I also question my own rhetoric. I freely use the language of criminality, heresy, and deception when describing the methods used by the White House to advance its goals. I hope I am using these loaded terms with precision. I do not want to demonize or objectify individuals, including President Bush, but the appearances that they create and the results of their decisions merit the loudest possible alarms.
On the level of desired goals, thoughtful liberals and progressives, and thoughtful conservatives, are not far apart. The spread of freedom and democracy are worthy goals. The need for detail and context within these goals calls for forums and incubators for people at opposite ends of these supposedly polarized communities to come together and compare vocabularies and exchange ideas, always remembering to include representatives of the communities at the target end of their ideals.

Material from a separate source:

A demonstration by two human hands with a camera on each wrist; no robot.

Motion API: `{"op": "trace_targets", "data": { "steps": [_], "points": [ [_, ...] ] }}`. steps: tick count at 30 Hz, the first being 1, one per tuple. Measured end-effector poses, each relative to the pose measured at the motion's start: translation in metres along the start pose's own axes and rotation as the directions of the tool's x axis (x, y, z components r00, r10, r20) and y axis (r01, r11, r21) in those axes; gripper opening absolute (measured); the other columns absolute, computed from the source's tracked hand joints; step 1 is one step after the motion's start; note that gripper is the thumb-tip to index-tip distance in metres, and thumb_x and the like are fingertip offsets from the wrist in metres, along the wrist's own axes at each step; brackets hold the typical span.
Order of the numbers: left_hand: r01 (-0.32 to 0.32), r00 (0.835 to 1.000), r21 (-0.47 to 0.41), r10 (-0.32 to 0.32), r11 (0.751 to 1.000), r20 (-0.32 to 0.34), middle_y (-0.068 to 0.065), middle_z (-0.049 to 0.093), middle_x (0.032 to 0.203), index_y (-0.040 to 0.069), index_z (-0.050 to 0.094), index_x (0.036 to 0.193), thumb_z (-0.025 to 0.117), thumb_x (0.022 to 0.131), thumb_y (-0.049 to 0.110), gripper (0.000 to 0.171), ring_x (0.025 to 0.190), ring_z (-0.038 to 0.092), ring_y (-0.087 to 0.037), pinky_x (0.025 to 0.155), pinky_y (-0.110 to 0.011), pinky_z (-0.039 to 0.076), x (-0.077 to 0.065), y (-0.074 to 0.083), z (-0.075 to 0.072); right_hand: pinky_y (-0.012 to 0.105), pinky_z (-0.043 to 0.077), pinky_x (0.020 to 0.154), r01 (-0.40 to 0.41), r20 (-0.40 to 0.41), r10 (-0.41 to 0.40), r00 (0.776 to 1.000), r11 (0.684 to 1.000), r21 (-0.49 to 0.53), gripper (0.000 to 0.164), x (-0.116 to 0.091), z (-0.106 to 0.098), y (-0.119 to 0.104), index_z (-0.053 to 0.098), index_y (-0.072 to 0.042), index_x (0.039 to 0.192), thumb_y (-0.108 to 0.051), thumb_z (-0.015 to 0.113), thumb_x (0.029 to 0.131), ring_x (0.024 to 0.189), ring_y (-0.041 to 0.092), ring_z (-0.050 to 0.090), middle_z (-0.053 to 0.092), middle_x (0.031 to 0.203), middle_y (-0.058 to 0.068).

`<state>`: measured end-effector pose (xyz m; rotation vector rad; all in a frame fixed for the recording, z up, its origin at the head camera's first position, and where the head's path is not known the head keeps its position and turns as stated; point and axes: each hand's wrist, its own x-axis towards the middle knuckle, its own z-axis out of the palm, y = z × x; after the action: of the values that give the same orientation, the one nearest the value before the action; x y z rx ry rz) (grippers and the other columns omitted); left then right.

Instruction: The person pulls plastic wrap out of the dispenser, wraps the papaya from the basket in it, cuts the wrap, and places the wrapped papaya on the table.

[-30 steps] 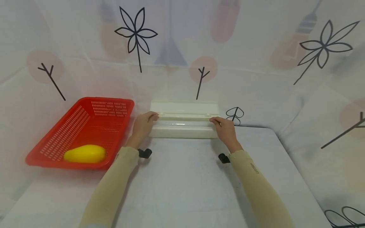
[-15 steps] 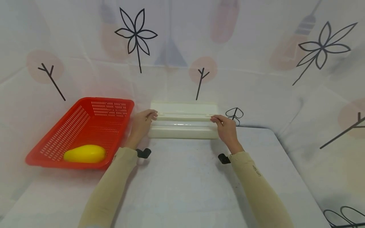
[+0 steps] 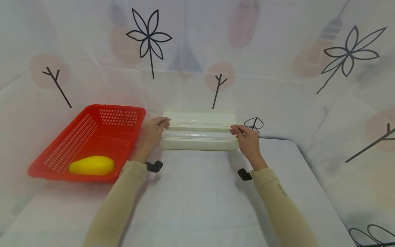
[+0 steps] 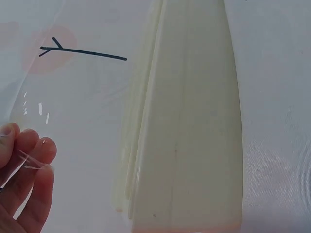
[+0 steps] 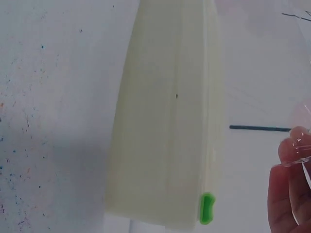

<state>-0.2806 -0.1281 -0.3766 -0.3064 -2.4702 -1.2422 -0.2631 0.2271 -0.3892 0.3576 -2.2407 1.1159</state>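
A cream cling film dispenser stands with its lid raised at the back of the table, a clear roll showing inside. My left hand is by its left end and pinches a corner of clear cling film. At the right end, my right hand pinches the film's other corner. Glints in the left wrist view show the film stretched between the hands; its edges are hard to see. Both hands are raised off the dispenser's front body.
A red plastic basket stands to the left, close to my left forearm, with a yellow papaya-like fruit in it. A patterned cloth hangs directly behind the dispenser. White cloth covers the table.
Both hands have risen a little and drawn slightly apart, the left one up and left, the right one to the right. The dispenser and basket stay in place.
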Motion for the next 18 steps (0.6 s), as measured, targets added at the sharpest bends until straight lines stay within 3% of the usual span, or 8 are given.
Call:
{"op": "trace_targets", "data": {
  "steps": [6,11,18],
  "points": [
    [-0.023,0.998,0.073,0.026,0.997,-0.049,0.001,0.073,0.101,0.018,0.070,0.124,0.059,0.101,0.031,0.028,0.097,0.067,-0.018,0.084,-0.039,0.055,-0.005,0.008,-0.004,0.014,0.049,0.065,-0.006,-0.002,0.006,1.000,0.997,0.073,0.018,-0.005,-0.007,-0.010,0.074,0.002,0.103,-0.011,0.065,0.096,0.078,0.027,0.068,0.074,0.089,0.013],
    [-0.077,0.992,0.032,0.080,0.996,-0.093,-0.002,0.074,0.099,0.015,0.071,0.121,0.060,0.101,0.025,0.024,0.092,0.068,-0.019,0.081,-0.037,0.057,-0.007,0.014,-0.006,0.014,0.051,0.068,-0.009,-0.013,0.009,1.000,0.998,0.070,0.017,-0.007,-0.013,-0.016,0.074,0.000,0.104,-0.011,0.065,0.096,0.080,0.023,0.068,0.074,0.089,0.011],
    [-0.145,0.978,0.001,0.143,0.989,-0.150,-0.005,0.074,0.098,0.010,0.073,0.116,0.063,0.099,0.018,0.021,0.087,0.069,-0.018,0.080,-0.035,0.058,-0.012,0.023,-0.009,0.014,0.051,0.069,0.034,-0.044,-0.031,0.999,0.996,0.080,0.016,-0.008,-0.022,-0.023,0.074,0.001,0.104,-0.010,0.066,0.095,0.077,0.029,0.067,0.074,0.087,0.012]
  ]
}}
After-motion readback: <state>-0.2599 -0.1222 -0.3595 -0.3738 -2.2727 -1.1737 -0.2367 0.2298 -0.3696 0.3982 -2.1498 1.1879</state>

This unfortunately does not happen when we employ paid communicators and their high-tech accessories to overwhelm the psychic commons with proxy warfare. The church is one place where, I hope, we can provide some of those incubators—as has happened at Ramallah Friends Schools and the Palestinian Youth Orchestra, for example. How many other subterrainean efforts are underway to bring a bit of hope into public arenas usually dominated by shouting matches?